Il decreto legge sulla quota 100 e sul reddito di cittadinanza ha iniziato la scorsa settimana l’iter parlamentare per la conversione in legge presso la Commissione Lavoro del Senato. I partiti politici hanno già annunciato la presentazione di una fitta serie di emendamenti per correggere in diversi punti il provvedimento. Tra gli interventi più papabili c’è un ampliamento della neonata facoltà di riscatto agevolato della laurea che potrebbe interessare tutte le platee dei lavoratori sino a 50 anni (dagli attuali 45) e la questione del termine di pagamento del TFS per i dipendenti pubblici che nonostante il decreto governativo resta particolarmente penalizzante.

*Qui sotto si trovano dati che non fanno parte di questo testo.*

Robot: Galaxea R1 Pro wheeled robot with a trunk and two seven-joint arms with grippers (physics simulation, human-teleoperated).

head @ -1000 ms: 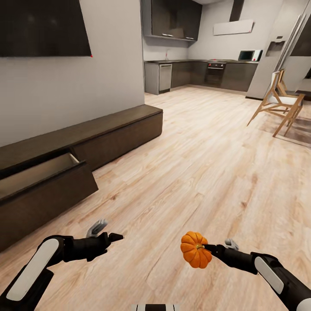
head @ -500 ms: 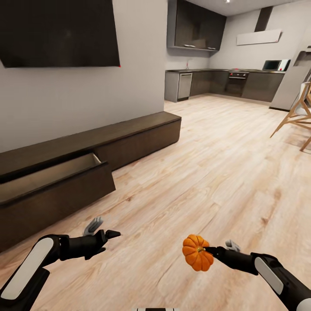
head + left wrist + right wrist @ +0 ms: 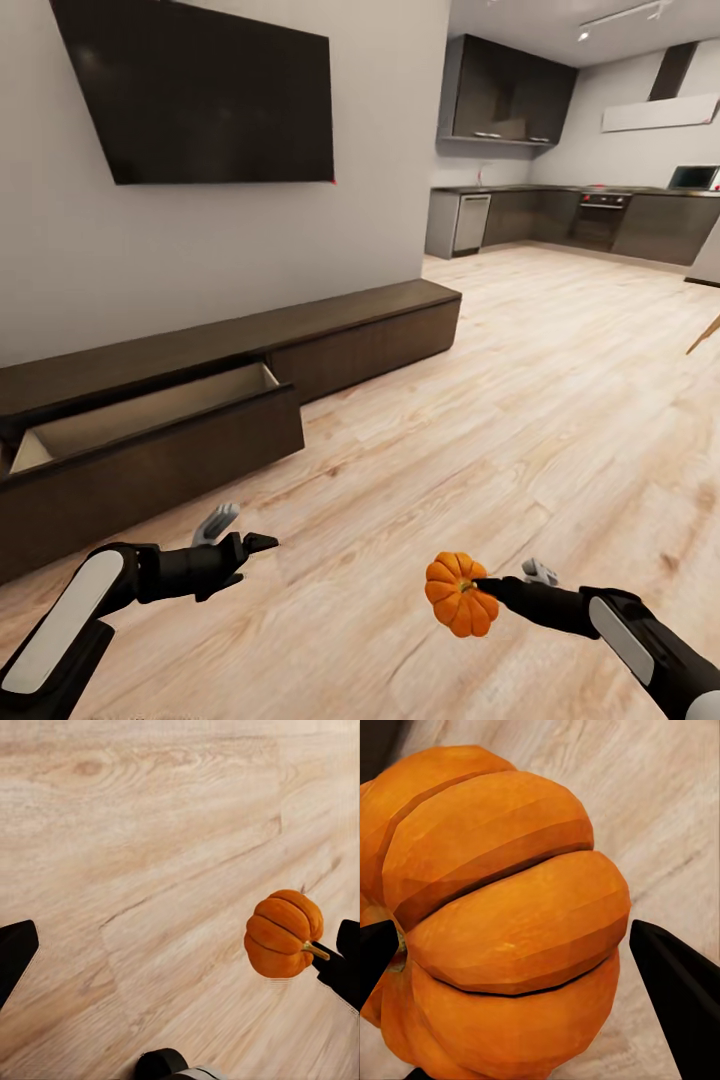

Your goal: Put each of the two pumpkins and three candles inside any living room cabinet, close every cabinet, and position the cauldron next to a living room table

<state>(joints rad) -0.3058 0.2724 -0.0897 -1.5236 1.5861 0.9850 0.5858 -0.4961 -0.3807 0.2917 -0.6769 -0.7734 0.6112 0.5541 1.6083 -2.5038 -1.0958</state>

A tal riguardo il DL 4/2019 prevede, infatti, che i termini di erogazione della buonuscita che i dipendenti pubblici che aderiscono alla quota 100 decorrano non dalla data di cessazione dal servizio ma dalla data teorica di maturazione dei requisiti pensionistici fissati dalla legge Fornero. Dunque al raggiungimento, di regola, almeno di 67 anni di età, con uno slittamento, pertanto, nell’erogazione sino a 7 anni rispetto al settore privato. L’unica novità del DL 4/2019 in questo senso è la possibilità di ricorrere ad un prestito bancario tramite una apposita convenzione quadro entro un massimo di 30mila euro sulla falsariga di quanto già previsto per l’ape volontario, l’anticipo della pensione pagato dalle banche. I lavori parlamentari punterebbero, in particolare, ad incrementare l’entità del prestito erogabile in anticipo (da 30 a 50 mila euro) fermo restando comunque la farraginosità della procedura per la richiesta dell’anticipo. Che chiederebbe una certificazione Inps circa l’importo maturando. Certificazione che, peraltro, non potrebbe essere emessa dall’Istituto per il settore parastatale (es. Inail, Camere di Commercio) atteso che l’Inps non è competente per tali prestazioni. C’è poi la delicata questione della detassazione che per come è stata formulata la norma taglierebbe fuori i dipendenti pubblici assunti dopo il 2000 in regime di TFR. Alcuni emendamenti parlamentari potrebbero arrivare in tal senso.
Pensioni Anticipate
Sul fronte previdenziale va segnalata la questione dei 15 lavori gravosi paradossalmente danneggiati dall’intervento normativo in quanto, avendo già guadagnato lo scorso anno la sospensione dello scatto della speranza di vita Istat, vedono comunque l’applicazione della finestra mobile trimestrale dal 1° gennaio 2019 subendo quindi uno slittamento di tre mesi nel pensionamento rispetto a quanto previsto originariamente.
Il PD ha fatto sapere di voler sostenere proposte per superare, nel sistema contributivo, gli attuali vincoli che rendono molto difficile l’accesso al pensionamento poiché condizionano il diritto alla pensione al raggiungimento di determinati importi soglia dell’assegno (1,5 e 2,8 volte l’assegno sociale); l’inserimento di una nona salvaguardia pensionistica a tutela degli ultimi esclusi, la stabilizzazione dell’ape sociale oltre il 31 dicembre 2019, il riconoscimento di benefici previdenziali per il lavoro di cura e familiare.
In questo contesto va notato che il DL 4/2019, pur bloccando l’aspettativa di vita per le pensioni anticipate, non ha superato la reversione dei coefficienti di trasformazione del calcolo contributivo della pensione. Che pertanto sono scattati, come da attese, il 1° gennaio 2019 (una nuova riduzione è in programma dal 1° gennaio 2021). E va rimarcata anche la questione del comparto difesa e sicurezza rimasto escluso dal perimetro di intervento governativo.